Sydney: Fish ear bones and their distinctive growth rings can offer clues to climate change impact in aquatic environments, says a latest finding.
The ear bones or ‘otoliths’ help fish detect movement and orient themselves in water. Otoliths set down annual growth rings that can be measured and counted to estimate the age and growth rates of fish.
“They are beginning to be used to measure and predict ecological responses to ocean warming and climate change,” said John Morrongiello of CSIRO’s Wealth from Oceans Flagship, who led the study, the journal Nature Climate Change reports.

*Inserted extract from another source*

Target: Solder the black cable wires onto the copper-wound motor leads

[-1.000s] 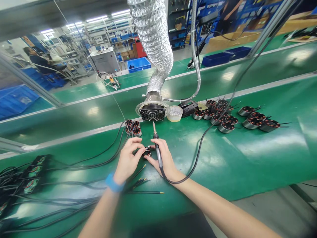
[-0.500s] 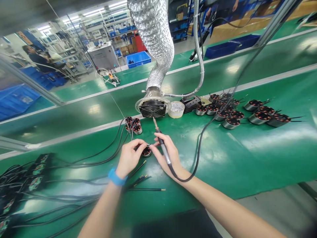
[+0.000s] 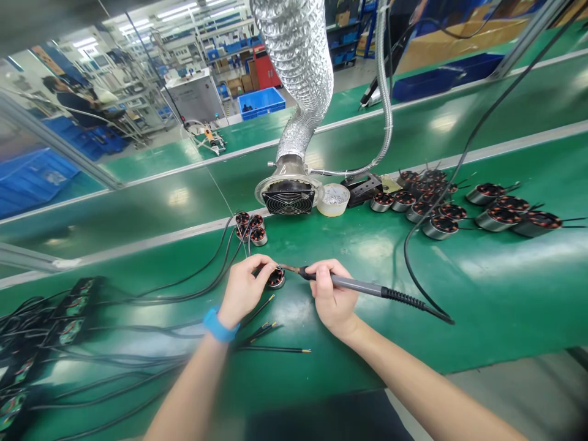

Millions of otoliths are archived in research labs and museums worldwide and many fish species live for decades and some, such as orange roughy, live for up to 150 years,” said Morrongiello, according to a Commonwealth Scientific and Industrial Research Organisation (CSIRO) statement.
“Their otoliths record variations in growth rates that reflect environmental conditions. Longer-lived fish and older samples take us back as far as the 1800s,” said Morrongiello.
The paper, co-authored by Ron Thresher and David Smith of CSIRO, builds on earlier research by Thresher that identified the potential of using fish ‘hard parts’, such as otoliths and deep ocean corals, to understand environmental change.
Thresher said there had already been extensive use of hard part archives from corals to reflect on climate variability, such as El Nino events, and to reconstruct environmental histories.
“Any change identified in growth and age maturity, especially of commercially-important species, clearly has implications for forecasting future stock states and the sustainable management of fisheries,” Thresher said.